Rusk County Airport is a county-owned public-use airport in Rusk County, Wisconsin, United States. It is located four nautical miles (7 km) northeast of the central business district of Ladysmith, Wisconsin.
It is included in the Federal Aviation Administration (FAA) National Plan of Integrated Airport Systems for 2025–2029, in which it is categorized as a local general aviation facility.

Although many U.S. airports use the same three-letter location identifier for the FAA and IATA, this facility is assigned RCX by the FAA but has no designation from the IATA.

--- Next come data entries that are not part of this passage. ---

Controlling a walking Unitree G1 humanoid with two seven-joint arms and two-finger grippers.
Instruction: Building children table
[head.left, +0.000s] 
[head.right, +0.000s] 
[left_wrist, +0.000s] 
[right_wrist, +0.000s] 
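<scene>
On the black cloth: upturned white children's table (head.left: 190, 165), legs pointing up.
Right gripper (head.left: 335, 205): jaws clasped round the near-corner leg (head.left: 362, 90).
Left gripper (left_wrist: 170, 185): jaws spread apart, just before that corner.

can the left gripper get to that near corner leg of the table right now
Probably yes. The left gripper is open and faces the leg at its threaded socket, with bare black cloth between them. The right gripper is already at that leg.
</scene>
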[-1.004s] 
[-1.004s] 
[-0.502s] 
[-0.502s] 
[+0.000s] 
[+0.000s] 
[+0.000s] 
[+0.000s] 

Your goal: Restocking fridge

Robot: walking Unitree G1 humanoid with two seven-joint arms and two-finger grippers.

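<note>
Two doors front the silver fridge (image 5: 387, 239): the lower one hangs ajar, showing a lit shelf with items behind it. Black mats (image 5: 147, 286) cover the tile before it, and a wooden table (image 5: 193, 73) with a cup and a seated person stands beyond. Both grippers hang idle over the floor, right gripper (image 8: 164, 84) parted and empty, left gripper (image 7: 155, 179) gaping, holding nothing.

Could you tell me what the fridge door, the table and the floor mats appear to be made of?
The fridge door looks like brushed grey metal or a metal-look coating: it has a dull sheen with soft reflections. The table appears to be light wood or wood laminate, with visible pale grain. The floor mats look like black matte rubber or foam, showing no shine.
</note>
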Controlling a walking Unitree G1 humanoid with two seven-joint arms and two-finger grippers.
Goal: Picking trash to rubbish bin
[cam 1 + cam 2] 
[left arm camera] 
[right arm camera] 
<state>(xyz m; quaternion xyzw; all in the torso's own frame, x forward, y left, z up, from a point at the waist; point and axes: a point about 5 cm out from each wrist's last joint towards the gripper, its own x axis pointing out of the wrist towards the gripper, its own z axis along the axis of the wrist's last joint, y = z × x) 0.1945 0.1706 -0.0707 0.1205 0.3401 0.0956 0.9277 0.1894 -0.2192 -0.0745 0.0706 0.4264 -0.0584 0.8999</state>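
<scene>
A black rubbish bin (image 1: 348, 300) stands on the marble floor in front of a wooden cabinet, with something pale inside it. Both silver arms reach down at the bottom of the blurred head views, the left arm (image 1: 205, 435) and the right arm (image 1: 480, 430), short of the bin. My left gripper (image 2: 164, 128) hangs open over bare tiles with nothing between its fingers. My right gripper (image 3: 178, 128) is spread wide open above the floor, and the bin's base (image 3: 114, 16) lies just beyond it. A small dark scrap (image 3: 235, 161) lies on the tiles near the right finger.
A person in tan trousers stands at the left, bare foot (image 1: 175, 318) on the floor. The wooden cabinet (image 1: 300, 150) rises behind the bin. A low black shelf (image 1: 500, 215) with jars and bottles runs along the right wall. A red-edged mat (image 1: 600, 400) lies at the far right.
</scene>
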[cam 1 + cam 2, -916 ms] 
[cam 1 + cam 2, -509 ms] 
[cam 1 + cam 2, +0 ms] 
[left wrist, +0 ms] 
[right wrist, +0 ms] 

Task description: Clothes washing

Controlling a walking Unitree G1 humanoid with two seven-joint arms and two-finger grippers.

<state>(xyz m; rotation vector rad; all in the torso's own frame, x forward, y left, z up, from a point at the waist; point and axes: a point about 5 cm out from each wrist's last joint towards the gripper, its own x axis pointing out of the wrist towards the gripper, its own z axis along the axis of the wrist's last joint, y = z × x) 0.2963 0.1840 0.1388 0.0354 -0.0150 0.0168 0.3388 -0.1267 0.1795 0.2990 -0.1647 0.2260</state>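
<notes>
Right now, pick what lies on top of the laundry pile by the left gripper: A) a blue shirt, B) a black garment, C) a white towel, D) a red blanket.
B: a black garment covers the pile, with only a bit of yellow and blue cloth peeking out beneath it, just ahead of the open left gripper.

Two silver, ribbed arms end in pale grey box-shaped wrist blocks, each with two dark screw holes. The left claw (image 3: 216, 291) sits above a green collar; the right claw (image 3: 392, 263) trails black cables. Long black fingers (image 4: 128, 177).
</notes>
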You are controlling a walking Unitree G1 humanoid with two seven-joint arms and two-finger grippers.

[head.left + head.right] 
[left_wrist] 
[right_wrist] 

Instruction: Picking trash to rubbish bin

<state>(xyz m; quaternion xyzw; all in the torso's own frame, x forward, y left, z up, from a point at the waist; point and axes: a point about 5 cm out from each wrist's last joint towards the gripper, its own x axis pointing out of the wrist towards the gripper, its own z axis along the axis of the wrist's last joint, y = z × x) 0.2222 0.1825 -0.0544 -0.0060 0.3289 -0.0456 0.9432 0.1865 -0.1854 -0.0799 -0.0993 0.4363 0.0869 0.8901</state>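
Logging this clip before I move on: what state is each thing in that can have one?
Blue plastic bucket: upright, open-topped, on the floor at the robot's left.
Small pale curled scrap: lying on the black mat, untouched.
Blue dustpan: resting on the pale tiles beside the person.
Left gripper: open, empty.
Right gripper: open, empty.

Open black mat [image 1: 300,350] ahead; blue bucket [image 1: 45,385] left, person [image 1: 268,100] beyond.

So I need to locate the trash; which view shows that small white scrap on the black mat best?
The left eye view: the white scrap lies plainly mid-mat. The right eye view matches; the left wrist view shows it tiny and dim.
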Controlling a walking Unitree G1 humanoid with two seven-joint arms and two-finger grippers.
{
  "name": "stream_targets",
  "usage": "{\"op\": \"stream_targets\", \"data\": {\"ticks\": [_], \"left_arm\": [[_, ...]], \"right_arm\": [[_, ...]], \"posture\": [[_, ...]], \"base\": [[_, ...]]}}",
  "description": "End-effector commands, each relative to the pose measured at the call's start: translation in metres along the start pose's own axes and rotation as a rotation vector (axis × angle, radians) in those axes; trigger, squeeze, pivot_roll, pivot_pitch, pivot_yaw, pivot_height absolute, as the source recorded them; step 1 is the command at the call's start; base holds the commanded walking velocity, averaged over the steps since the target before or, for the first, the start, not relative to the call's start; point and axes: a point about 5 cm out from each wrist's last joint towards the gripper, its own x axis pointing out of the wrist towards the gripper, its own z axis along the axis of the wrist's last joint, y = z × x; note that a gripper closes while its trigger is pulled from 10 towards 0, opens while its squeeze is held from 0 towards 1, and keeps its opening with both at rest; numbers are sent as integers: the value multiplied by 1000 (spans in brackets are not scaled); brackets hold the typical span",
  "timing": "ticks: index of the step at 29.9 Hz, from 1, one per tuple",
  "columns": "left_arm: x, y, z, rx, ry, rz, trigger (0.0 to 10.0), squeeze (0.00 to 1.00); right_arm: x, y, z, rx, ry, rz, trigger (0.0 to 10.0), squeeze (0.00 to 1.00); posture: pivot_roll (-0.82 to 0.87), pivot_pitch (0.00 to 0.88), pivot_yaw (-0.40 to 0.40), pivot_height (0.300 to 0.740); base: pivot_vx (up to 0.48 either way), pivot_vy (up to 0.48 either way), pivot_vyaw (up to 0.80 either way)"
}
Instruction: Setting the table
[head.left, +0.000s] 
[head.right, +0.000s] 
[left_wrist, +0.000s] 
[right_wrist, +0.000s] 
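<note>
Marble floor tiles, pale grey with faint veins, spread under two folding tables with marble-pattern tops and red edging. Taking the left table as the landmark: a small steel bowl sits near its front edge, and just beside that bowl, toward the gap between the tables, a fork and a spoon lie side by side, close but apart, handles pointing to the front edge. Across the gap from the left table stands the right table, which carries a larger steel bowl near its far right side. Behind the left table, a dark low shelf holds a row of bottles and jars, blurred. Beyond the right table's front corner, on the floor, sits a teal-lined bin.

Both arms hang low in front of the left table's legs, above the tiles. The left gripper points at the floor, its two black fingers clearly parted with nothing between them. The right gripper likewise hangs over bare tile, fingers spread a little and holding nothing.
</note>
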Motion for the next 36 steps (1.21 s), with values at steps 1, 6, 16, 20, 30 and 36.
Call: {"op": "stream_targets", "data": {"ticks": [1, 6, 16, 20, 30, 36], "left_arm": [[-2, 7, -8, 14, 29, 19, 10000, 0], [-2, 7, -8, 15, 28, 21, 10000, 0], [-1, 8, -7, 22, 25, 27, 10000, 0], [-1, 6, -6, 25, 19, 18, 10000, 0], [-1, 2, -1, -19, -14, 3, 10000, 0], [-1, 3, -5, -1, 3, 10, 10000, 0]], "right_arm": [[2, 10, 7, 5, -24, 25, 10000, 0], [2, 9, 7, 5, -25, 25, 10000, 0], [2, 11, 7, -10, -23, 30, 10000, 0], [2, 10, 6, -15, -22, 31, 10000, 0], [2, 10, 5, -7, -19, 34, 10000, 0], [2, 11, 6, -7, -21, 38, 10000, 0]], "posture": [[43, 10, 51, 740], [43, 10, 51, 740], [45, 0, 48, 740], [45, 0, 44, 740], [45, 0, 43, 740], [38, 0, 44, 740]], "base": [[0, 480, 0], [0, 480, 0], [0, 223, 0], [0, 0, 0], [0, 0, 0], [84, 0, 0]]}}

== Facilities and aircraft ==
Rusk County Airport covers an area of 240 acre at an elevation of 1,240 feet (378 m) above mean sea level. It has two asphalt paved runways: 14/32 is 4,001 by 75 feet (1,220 x 23 m) and 1/19 is 3,199 by 75 feet (975 x 23 m).
The Rusk County NDB navaid, (RCX) frequency 356 kHz, is located on the field.

For the 12-month period ending July 3, 2023, the airport had 8,070 aircraft operations, an average of 22 per day: 90% general aviation, 10% air taxi and less than 1% military.

In July 2024, there were 18 aircraft based at this airport: 17 single-engine and 1 multi-engine.